I looked down at Browne, who was standing by the front door, scratching his head, still confused by his dumb fucking neighbour.

‘When was this?' I said.

‘Huh? Oh, twenty minutes ago. I saw him peering out of his window. I thought about what you'd said to me, about not wanting to annoy him unnecessarily. So, I went over to apologize.'

‘And?'

‘Well, he was nervous, wanted to get rid of me I think. That's when he apologized.'

Browne's hand stopped moving over his hair. He looked at me with wide eyes. Now he was getting it.

‘What's wrong?' he said. ‘Joe. What is it? Christ.'

I jumped down the stairs and went into his front room. He came with me, still asking me what was wrong. I looked out the window. It was just getting dark. There was no traffic, no people.

‘There's something I didn't tell you,' I said. ‘Cole. Dunham got him.'

‘Got him?'

‘He's dead.'

‘Oh Christ.'

‘You said this bloke, your neighbour, he's friends with some copper?'

‘What? Yes. He's a Conservative, or on some board of something. He knows the local police people, the high rankers.'

I thought about that.

‘We've got to go,' I said.

‘What? I—'

That's when the front door smashed inwards. If it'd happened a minute earlier, me and Browne would've been finished.

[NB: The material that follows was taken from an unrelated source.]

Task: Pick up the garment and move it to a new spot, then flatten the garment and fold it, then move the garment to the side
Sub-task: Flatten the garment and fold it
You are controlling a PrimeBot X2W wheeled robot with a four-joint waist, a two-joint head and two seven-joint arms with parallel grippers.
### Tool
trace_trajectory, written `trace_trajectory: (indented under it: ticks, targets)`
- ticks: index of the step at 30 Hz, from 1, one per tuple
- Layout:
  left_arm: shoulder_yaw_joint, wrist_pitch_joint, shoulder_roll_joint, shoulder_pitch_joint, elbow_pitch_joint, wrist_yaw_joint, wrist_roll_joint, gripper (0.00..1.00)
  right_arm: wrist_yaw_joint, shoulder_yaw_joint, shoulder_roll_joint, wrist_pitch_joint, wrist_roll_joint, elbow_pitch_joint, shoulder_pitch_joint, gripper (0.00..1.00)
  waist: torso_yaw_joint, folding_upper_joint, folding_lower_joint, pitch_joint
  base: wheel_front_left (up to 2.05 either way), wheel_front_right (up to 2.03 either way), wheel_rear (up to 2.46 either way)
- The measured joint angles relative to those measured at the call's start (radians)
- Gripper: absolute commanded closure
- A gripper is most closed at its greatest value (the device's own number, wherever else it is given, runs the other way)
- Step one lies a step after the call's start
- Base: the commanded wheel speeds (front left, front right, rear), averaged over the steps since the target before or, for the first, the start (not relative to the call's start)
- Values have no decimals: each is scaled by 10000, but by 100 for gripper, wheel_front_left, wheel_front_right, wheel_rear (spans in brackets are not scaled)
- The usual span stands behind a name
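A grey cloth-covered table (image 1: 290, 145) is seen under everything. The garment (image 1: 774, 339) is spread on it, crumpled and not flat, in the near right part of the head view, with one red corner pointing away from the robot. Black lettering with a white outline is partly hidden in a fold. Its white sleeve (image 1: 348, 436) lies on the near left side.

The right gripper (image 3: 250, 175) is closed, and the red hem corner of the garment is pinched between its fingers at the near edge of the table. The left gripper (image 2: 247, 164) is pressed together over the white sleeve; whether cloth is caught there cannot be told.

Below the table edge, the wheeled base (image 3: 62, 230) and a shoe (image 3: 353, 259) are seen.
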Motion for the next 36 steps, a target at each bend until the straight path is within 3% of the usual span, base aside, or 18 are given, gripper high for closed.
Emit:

A handful of dark figures burst through, shouting, holding their semi-auto rifles up, barging each other, swarming all over the place. Browne had frozen, his face white.

They didn't see us at first. They had those helmets on, and those dark visors, and their vision was limited.

I'd made a mistake. I'd secured the place from an attack by Dunham, but not by the law. For Dunham I needed a fortress. They'd try and break in and I had to hold them off long enough for them to realize the danger of exposure was too great. But the law was the law. They could stay outside as long as they wanted. For them, I needed an escape. And I didn't have one.

I saw them through the lounge door, and they were pouring up the stairs, along the hallway towards the kitchen.

I thought at first that it must have been Browne's neighbour, William. He'd gone and told his friends at the local nick that there was something going on, and they'd looked into it and found me.

But as I watched this mob, I realized there was something wrong. Either they were stupid, or they were badly trained. They should've fanned out straight away, clearing each space as they came to it. Instead, they were falling over themselves to get into the house. There was no order there.

Then I knew they weren't there to nick me. They were there to kill me.

I shoved Browne aside, slammed the door shut and braced myself against it.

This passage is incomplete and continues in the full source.